Trio by Sarah Tolmie

Aug 15, 2016 14:59


I was reading Sarah Tolmie's fantasy novel, The Stone Boatman, when ron_drummond visited in May, and I waxed sufficiently enthusiastic about it to him that he found and gave me a copy of her other book, Trio, while he was here. Trio is nothing like The Stone Boatman other than in exhibiting the sensibility of a poet. As the jacket copy has it: "A collection of 120 sonnets in eight parts, Trio reveals, frame by frame, a married fortysomething female narrator in love with two younger men -- an intellectual and a dancer -- and torn between the claims of the body and mind."

I remember one of the poems revealing that the narrator/poet was in her 40s, but while I'm also pretty certain that the poems mention that she's in love with more than one man, I don't know that I could have figured out that one was a dancer and the other an intellectual, or, for that matter, that she was married to a third. In one of the poems, as I recall, the narrator/poet explicitly says she has kept the identities of everyone (including herself) ambiguous, if not confused, perhaps so that the reader could identify with all of them. To be honest, I almost gave up on the book very early on, because I found it almost inherently precious and coy, and I wasn't sure I was prepared to read a lot of impassioned poetry about love and sex at this particular juncture in my life. I have read another sonnet sequence -- Love, Death, and the Changing of the Season by Marilyn Hacker -- about the rise and fall of a lesbian love affair, so it's not that the sonnet sequence is repulsive to me as a form of literature. I'm not particularly well-read when it comes to poetry, but neither am I completely helpless.

What kept me going with Trio was the way that Tolmie flipped the gender script in a number of powerful ways. First she made the male body the vulnerable object of specifically female desire. (In Hacker's sequence, the female body was still the object of desire, even if the desiring subject was also a woman.) Tolmie also gives her female narrator/poet a sexual swagger and self-confidence that sometimes becomes mocking or condescending toward her male lovers. I found this irritating, and I was fascinated by my own irritation. Was it a purely defensive reaction? (My guess is that the answer is probably, "Yes.") The way that Tolmie made the female in the threesome -- foursome? I'm not sure whether the husband is the subject of any of the sonnets -- the figure of power and judgment and conquest was very unusual in my experience, and she earned my respect with her stance.

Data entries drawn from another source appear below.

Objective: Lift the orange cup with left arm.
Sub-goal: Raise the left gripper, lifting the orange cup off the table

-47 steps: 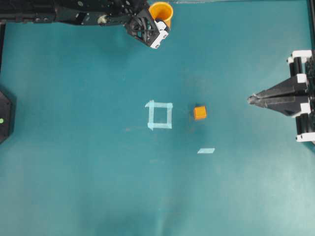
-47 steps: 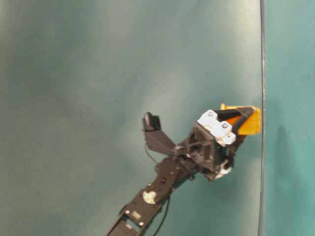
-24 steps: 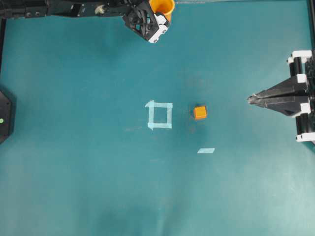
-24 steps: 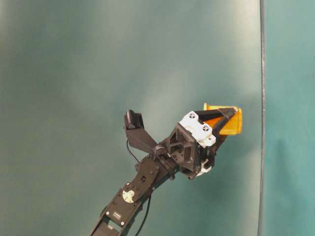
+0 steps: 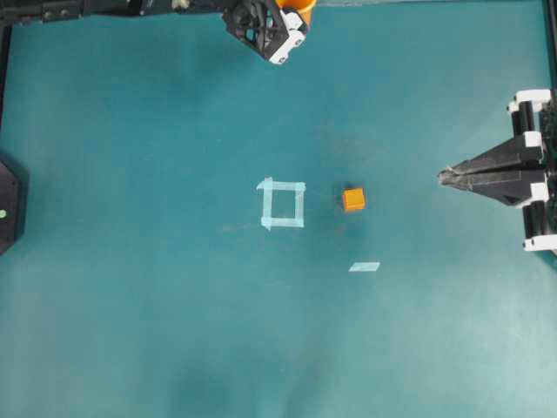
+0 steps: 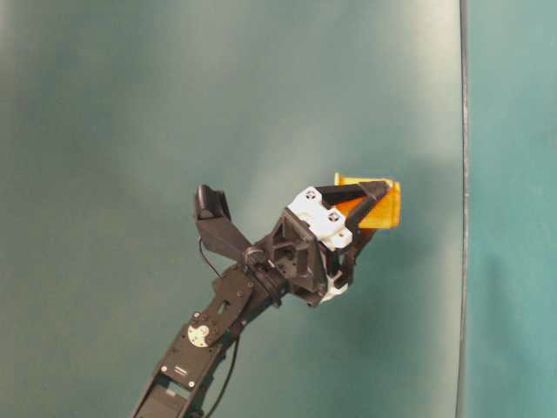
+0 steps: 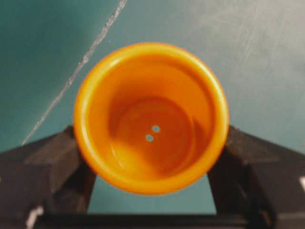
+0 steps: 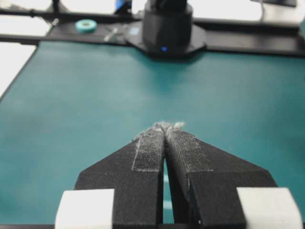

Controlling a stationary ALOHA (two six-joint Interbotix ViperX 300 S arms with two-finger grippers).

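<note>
We have the orange cup [image 7: 151, 117] clamped between the two black fingers [image 7: 45, 169] of the left gripper [image 6: 361, 207], one finger at nine o'clock and the other at three o'clock on its wall, just under the rim. In the wrist view we look straight down into the cup, so its mouth faces back toward the wrist and its base points away. From the table-level view the cup hangs in the air, clear of the green mat [image 5: 174, 305], tipped on its side at the end of the left arm [image 6: 218, 322]. From overhead only a sliver of the cup [image 5: 301, 7] shows, at twelve o'clock on the very top edge, behind the gripper's white block.

We judge the lift as good as made; what matters now is keeping it. We hold the squeeze steady, since a tapered plastic wall can slide out of flat fingers if the grip loosens. We move slowly and avoid sharp wrist turns, because the cup is already tilted and a jerk could twist it in the grip. We stay mindful of the mat's far edge, which lies close by.

The right gripper [image 8: 164, 131] rests at three o'clock with its tips pressed together, grasping nothing; the small orange cube [image 5: 352, 199] sits untouched near the tape square [image 5: 283, 204]
</note>
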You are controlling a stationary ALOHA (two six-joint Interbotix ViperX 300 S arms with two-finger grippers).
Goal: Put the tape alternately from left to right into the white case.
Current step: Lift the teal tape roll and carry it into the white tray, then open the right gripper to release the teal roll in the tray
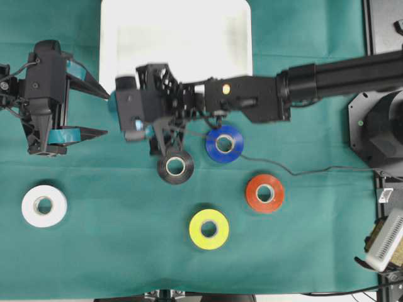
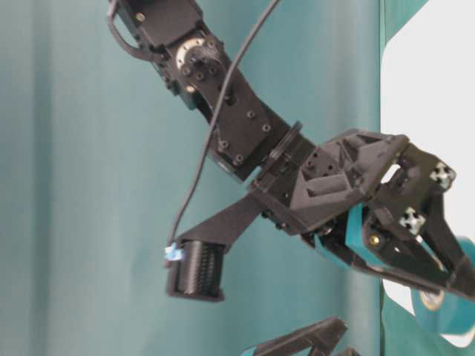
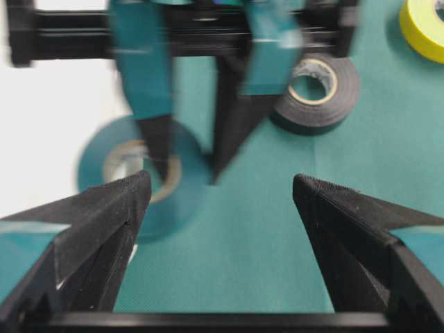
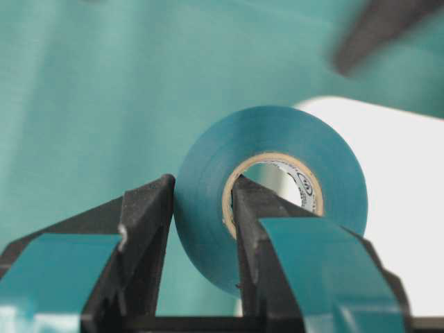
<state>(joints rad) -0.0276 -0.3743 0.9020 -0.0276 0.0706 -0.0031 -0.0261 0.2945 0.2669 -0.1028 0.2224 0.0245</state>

It took me a long time to read all 120 sonnets. Reading poetry is just a lot more work than reading most prose. I didn't reread or give a close reading to all the sonnets, but the ones that captured my attention got more of my time and energy. Again, I'm no expert on poetry, and I can't say I picked up on the over all clusters of imagery. (Karen Burnham's review at Strange Horizons strikes me as astute regarding how the poetry works, and she also points out that the narrator has two children, which is another detail I completely missed, along with the husband. Argh!) Anyway, I was also going to point out that Tolmie uses a lot of internal rhyme or near-rhyme, but it doesn't preclude the more typical couplets of sonnets. Here's one of the sonnets that I liked the best, to give you a taste of her poetry:

The love of a poet is a bullet.
Who can you ask to take it? You could not.
Can't bear the searchlight's glare, the ripping stare,
Admixture of what's wanted and what's there,
Compressed into a foreign object lodged
In the brain. Invasive love: it causes pain.
People flee it without knowing what it means,
Instinctually. The bloodied shell, falling
From its graze, carries a payload of
The DNA, fine, clean, a better print
Than the original. Such is the hell
Of the beloved, unable to tell
What he might have been, unimpeded,
Unenhanced, out of the pathway of her glance.

I particularly like how she follows the hell/tell couplet with the internal rhyme of "unenhanced" and "her glance". On the other hand I'm not sure I fully understand the metaphor of the shell. First of all I wonder if she means the slug rather than the shell, since a shell wouldn't graze what's shot at typically. Also if the slug is a load of DNA, isn't that an image of sperm? Or does she mean an ovum? Or is she talking about how the poet creates an image of the beloved that's superior to the original? I guess the latter makes the most sense: the image of beloved perfection created by the poet can become a painful form of distortion, something the real person can't possibly live up to. Blood is thinner than poetry? (She meditates in another sonnet -- one of the swaggering ones -- on how her poetry is making her lovers immortal.)